Also useful: `compute-sanitizer --tool synccheck`, and `nsys` to eyeball CPU↔GPU stall gaps.
---
## SECTION B — The hidden-CPU checklist (grep the hot path for these)
**Explicit device→host transfers**
`.item()` · `.cpu()` · `.tolist()` · `.numpy()` · `int(t)` / `float(t)` / `bool(t)` · `print(t)` · f-strings/logging that interpolate a tensor · `assert (device_condition)` (e.g. `assert (x>0).all()`) · `.to("cpu")`
**Host control flow on device values**
`if t:` · `if mask.any():` · `if x.sum() > thr:` · `while t > 0:` · `for i in range(n.item())` · convergence early-exit reading a device residual · choosing a kernel based on the sampled token
**Data-dependent shapes (these both change shape AND sync)**
`torch.nonzero` · `torch.where(cond)` (one-arg form) · `torch.unique` · `torch.bincount` (when it drives a shape) · boolean/mask indexing `x[mask]`, `x[x>0]` · `masked_select` · `reshape(n.item(), ...)` · any gather sized by a device-computed count
**Per-step host allocation**
`torch.empty/zeros/tensor([...])` created fresh inside the captured region · building a Python list then `torch.tensor(list, device=...)` · `np.*` anywhere on the path · any CPU tensor then `.to(device)` per step
**Host RNG**
`random.*` / `np.random.*` / Python rng for sampling → use a device generator / captured philox state
**Sync primitives & checks**
`torch.cuda.synchronize()` · `stream.synchronize()` · `torch.isnan(x).any()` / `isinf(...).any()` debug guards · pinned-copy syncs
**Sneaky ones (the "didn't realize" category)**
`sum(t)` / `min(t)` / `max(t)` (Python builtins iterate → sync; use `t.sum()`) · a `.cpu()`/`.item()` hidden inside a logging, assert, or metrics helper · `einops` rearrange with a data-dependent dim · telemetry/progress hooks that read tensors · indexing a tensor with a Python int derived from `.item()`
**What is FINE (no sync, don't waste time on these)**
`.shape` / `.size()` / `.numel()` / `.dtype` (host metadata, no sync) · branching on host-known ints (step/batch/static shape) · dtype/shape kernel dispatch · the **stop-token check, detokenize, and your BF16 precision-floor dequant** (all load-time or *outside* the captured graph — leave them on host, that's correct).
---
## SECTION C — DSV4-specific kernels that must be GPU-native
| # | Hazard (current host/dynamic behavior) | Requirement | vLLM reference |
|---|---|---|---|
| 1 | Compressor returns `None` for 3/4 (CSA) or 127/128 (HCA) decode steps — periodic host branch | Compress **every** step into a persistent partial-state/ring buffer; emit the compressed entry **device-side** on the boundary | `save_partial_states`, `fused_compress_quant_cache` |
| 2 | KV grows each step → attention shape changes | Paged KV (fixed blocks + block table) captured at fixed max-len with masking, **or** make attention the eager break | `breakable_cudagraph` / `eager_break_during_capture`; `AttentionCGSupport.ALWAYS` |
| 3 | Indexer top-k → host reads selected count to size gather | Always gather fixed `k` (padded), mask invalid; no host read of the count | `dequant_gather_k_cutedsl` (fixed-shape gather) |
| 4 | MoE top-6 → per-expert token counts drive per-expert launches | Routing permutation/offsets computed **on device**; grouped GEMM with device offsets and a fixed total launch | `prepare_megamoe` |
| 5 | Next token / positions managed on host, fresh tensors per step | Static I/O buffers allocated once; **in-place** `copy_` of next token; positions via device-side increment (or per-shape bucketed graphs) | vLLM persistent input buffers |
Also confirm:
- **Sinkhorn** runs a **fixed 20 iterations with no host convergence check** (a `while not converged` reading a device residual breaks capture).

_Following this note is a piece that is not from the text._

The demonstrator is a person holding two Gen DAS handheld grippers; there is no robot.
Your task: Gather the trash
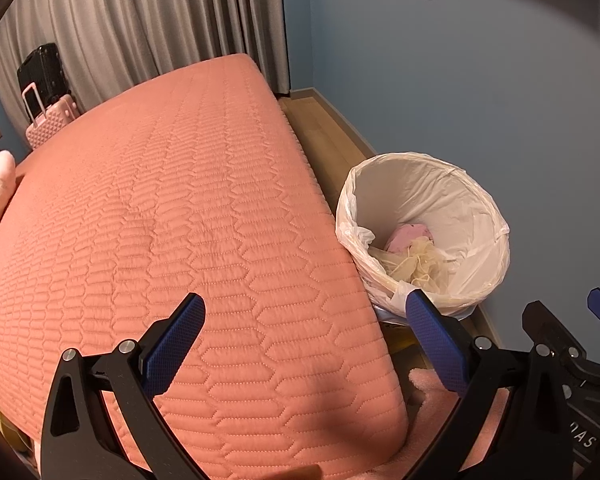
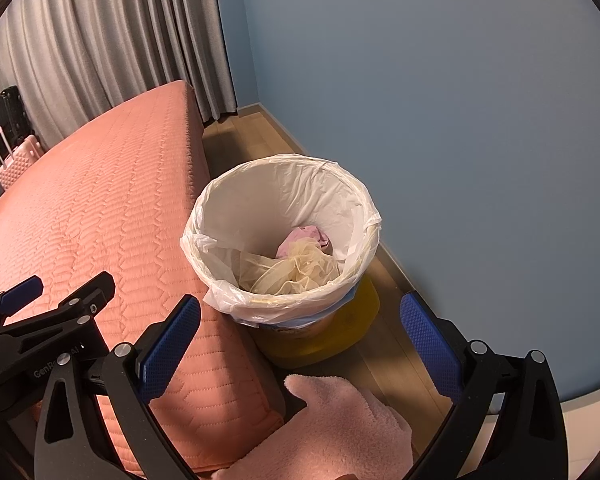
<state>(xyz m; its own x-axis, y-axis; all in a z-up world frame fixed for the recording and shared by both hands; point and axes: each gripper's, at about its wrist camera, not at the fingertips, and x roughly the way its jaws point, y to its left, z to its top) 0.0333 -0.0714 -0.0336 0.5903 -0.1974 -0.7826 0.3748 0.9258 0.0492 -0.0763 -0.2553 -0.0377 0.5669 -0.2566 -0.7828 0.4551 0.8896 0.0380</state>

Fixed-iteration = safe.
- **Sampler** is device-side; `repetition_penalty` reads from a **fixed-size device** recent-token buffer (not a growing Python list); the EOS/stop decision is a host step **outside** the graph (correct).
---
## SECTION D — Integration order
1. **Build Section A's detector and run it on the current forward** — get the full sync inventory in one pass.
2. Fix Section C's five device-native kernels (these are the structural ones; the rest of Section B tends to be incidental `.item()`s once these are right).
3. Re-run capture-under-test until it captures clean and replay matches eager bit-for-bit.
4. Gate every commit on the capture test so violations can never silently return.
## Guardrails
- Keep the stop-check, detokenize, and load-time BF16 dequant on the host — they're outside the captured region by design; don't contort them to be "graph-safe."
- Decide the attention model up front (paged-capturable vs eager-break) — retrofitting it later forces a KV-cache rewrite.
- Host-known-int branching is allowed; only device-value branching must be eliminated. Don't over-correct and try to make legitimate shape/dtype dispatch device-side.

View File

@@ -0,0 +1,69 @@
# DSV4 Precision Floor — PyTorch Validation (PART 1) + Native Port (PART 2)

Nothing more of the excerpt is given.